Dr Stanton: Absolutely.
Q114 Charlotte Atkins: Do you think
that that area of managing demand is sufficiently developed?
Dr Stanton: No.
Q115 Charlotte Atkins: You have been
talking about a trade-off between a large PCT which is not locally
focused and smaller PCTs which are very focused, with clinicians
working very closely on a community basis, using people like community
matrons, but looking very much at the group of people who are
likely to be subject to emergency admissions and working with
them on a proactive basis in the community rather than incurring
large hospital charges for taking them in on unplanned admissions.
Dr Stanton: I think that is absolutely
essential. That would seem to me one of the key areas that any
worthwhile practiced-based commissioning group could do. We are
not talking about this process being undertaken at individual
practice level, we are talking about consortia of practices.
Q116 Charlotte Atkins: Is it possible
to do that in a very large PCT possibly covering one million people?
Dr Stanton: With respect, this
is the misunderstanding. It is not the PCT, as I see it, in this
brave new worldif brave it iswhich will be determining
that process, it will be the enthusiasm of the clinicians of all
types engaged in commissioning groups. That is where I would see
the energies and talent.
Q117 Charlotte Atkins: So you see
no conflict between having a very large PCT which is not locally
focused and clinicians talking to other clinicians, it is perfectly
capable of organising that on a very large PCT basis?
Dr Stanton: I think it would be
capable because I think the enthusiasm and initiative of everyone
who works in the NHS is perfectly capable of coping with any system
that comes along.
Dr Dixon: Let me give you a concrete
example. In my own practice, which is a practice-based commission
with a budget of £4 million plus, the first thing we did
was to employ a modern matron. As Tony says, it does not matter
too much what the structure is provided you have got your budget
and you have got your freedom to do that.
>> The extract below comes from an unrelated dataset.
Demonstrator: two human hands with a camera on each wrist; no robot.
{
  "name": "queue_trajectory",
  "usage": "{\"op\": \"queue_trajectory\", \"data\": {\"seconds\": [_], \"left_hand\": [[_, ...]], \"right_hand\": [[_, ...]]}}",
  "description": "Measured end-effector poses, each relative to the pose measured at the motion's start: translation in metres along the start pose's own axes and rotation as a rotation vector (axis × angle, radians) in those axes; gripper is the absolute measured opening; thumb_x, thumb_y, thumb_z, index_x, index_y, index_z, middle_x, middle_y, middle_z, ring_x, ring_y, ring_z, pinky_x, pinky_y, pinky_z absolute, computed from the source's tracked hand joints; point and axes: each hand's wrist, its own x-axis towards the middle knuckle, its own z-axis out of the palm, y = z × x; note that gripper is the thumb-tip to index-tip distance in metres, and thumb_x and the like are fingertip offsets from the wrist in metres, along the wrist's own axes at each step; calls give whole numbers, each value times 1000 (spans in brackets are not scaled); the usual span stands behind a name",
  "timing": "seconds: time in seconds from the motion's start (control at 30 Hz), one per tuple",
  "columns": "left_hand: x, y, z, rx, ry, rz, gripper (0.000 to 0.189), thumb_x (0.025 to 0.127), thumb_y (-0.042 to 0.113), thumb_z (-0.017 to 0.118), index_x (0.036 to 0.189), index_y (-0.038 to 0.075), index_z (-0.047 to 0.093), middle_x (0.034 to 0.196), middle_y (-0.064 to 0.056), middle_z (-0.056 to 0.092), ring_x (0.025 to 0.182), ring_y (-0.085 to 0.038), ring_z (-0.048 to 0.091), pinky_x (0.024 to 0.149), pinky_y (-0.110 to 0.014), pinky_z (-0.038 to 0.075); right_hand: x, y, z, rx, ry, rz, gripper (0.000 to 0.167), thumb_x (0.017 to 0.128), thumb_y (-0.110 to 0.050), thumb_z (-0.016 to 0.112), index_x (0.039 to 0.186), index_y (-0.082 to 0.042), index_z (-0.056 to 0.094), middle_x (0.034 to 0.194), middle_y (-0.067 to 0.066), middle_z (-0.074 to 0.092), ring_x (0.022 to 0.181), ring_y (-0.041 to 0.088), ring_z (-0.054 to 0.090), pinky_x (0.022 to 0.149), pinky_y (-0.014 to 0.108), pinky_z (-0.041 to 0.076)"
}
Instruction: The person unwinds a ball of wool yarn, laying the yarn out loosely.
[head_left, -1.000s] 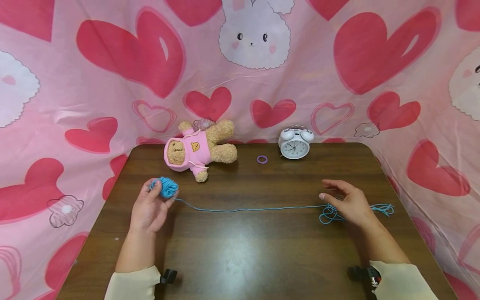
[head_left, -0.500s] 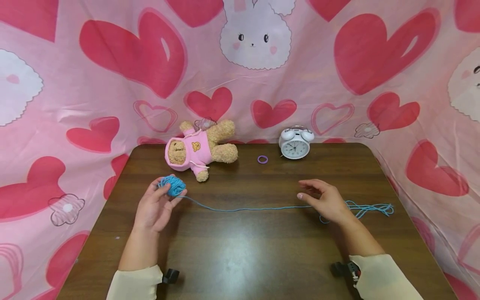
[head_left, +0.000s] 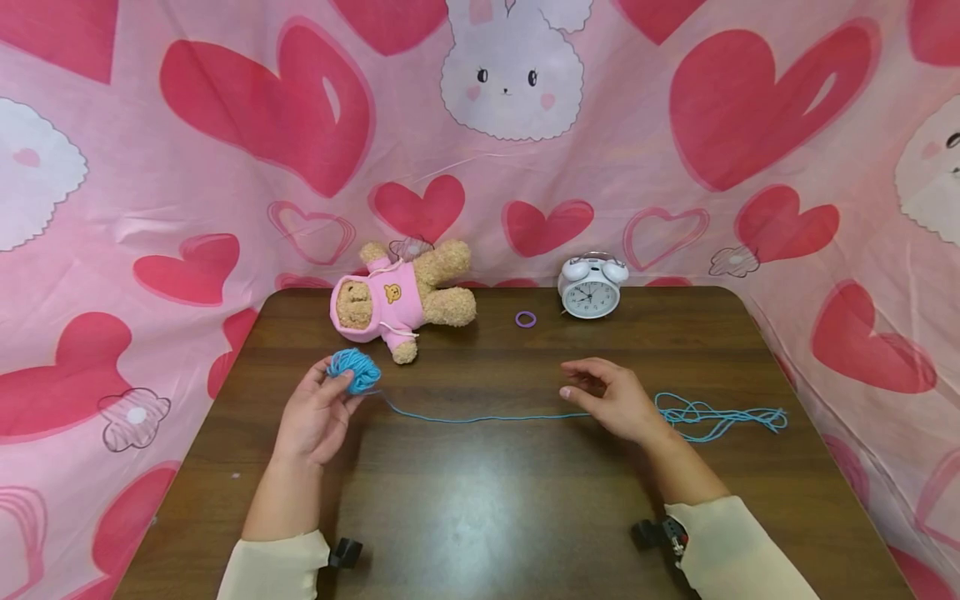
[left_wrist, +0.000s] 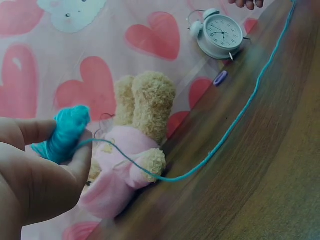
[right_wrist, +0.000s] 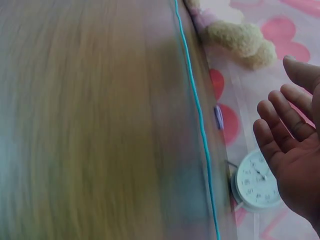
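Observation:
A small ball of blue yarn (head_left: 357, 371) is pinched between the thumb and fingers of my left hand (head_left: 309, 421), above the table's left side. In the left wrist view the wound yarn (left_wrist: 65, 132) shows between thumb and fingers. One yarn strand (head_left: 480, 419) runs from the ball across the tabletop and passes behind my right hand (head_left: 617, 404). That hand hovers with relaxed, slightly bent fingers and holds nothing; the right wrist view shows its bare palm (right_wrist: 300, 165) apart from the strand. Beyond it, loose yarn loops (head_left: 723, 417) lie on the table at the right.
A teddy bear in a pink hoodie (head_left: 397, 300) lies at the back left of the brown table (head_left: 465, 500). A purple ring (head_left: 525, 319) and a white alarm clock (head_left: 590, 287) are along the back. Behind hangs a pink heart-print cloth (head_left: 480, 158).
My right hand has moved left along the strand, away from the loose loops, which show more now. My left hand has shifted slightly right with the yarn ball.

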Motion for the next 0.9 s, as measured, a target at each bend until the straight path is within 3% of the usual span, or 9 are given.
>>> {"op": "queue_trajectory", "data": {"seconds": [0.27,0.37,0.6,0.9], "left_hand": [[1,-2,4,13,8,1,25,104,-4,55,124,7,49,111,-4,66,99,-15,72,92,-27,58],[1,-2,6,-3,-9,-2,26,103,-5,55,125,8,54,109,-4,67,98,-14,72,92,-26,58],[1,-5,8,1,-45,-10,29,103,-7,54,119,10,72,110,-3,70,98,-12,71,92,-25,57],[2,-8,15,-15,-62,22,23,103,-6,56,123,4,59,111,-6,71,108,-20,72,97,-29,56]], "right_hand": [[10,-6,27,40,-46,-32,36,90,-10,82,122,0,71,113,19,72,95,18,71,87,35,60],[13,-8,36,57,-62,-37,36,89,-10,83,122,0,72,113,18,72,95,17,71,86,33,60],[19,-15,56,88,-92,-71,35,89,-8,83,120,2,72,109,18,73,93,20,71,84,40,61],[25,-23,76,98,-143,-94,36,89,-11,83,121,2,72,111,18,73,95,20,71,87,37,60]]}}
Q118 Charlotte Atkins: Can I just
move on to another issue which I think Dr Stanton raised, which
is basically that we were back to square one in terms of the provider
function of PCTs. As I understand it, the Secretary of State has
made clear in Health Questions, when speaking to us and in other
statements that PCTs can now decide themselves whether they want
to employ staff and continue to do so. Do you think that PCTs
would also be able to continue to run community hospitals?
Dr Stanton: I do not think I did
make any observation about the provider functions of PCTs, unless
my memory fails me, not least because many of my best friends
are in the RCN and I do not want to upset them! As far as I can
understand it, whatever the Secretary of State has slightly pulled
back on, there is clearly a direction of travel towards PCTs no
longer being the direct employers of what we might loosely call
community staff. We are not blessed with large numbers of community
hospitals in London, they have been largely closed down over the
years, although with the Better Healthcare Closer to Home
proposals that Mr Burstow will be familiar with we may be.
Q119 Charlotte Atkins: In more rural
areas would you accept that community hospitals are pretty important?
Dr Stanton: Terribly important.
The BMA's General Practitioners Committee has been very closely
involved in the fight to strengthen their position.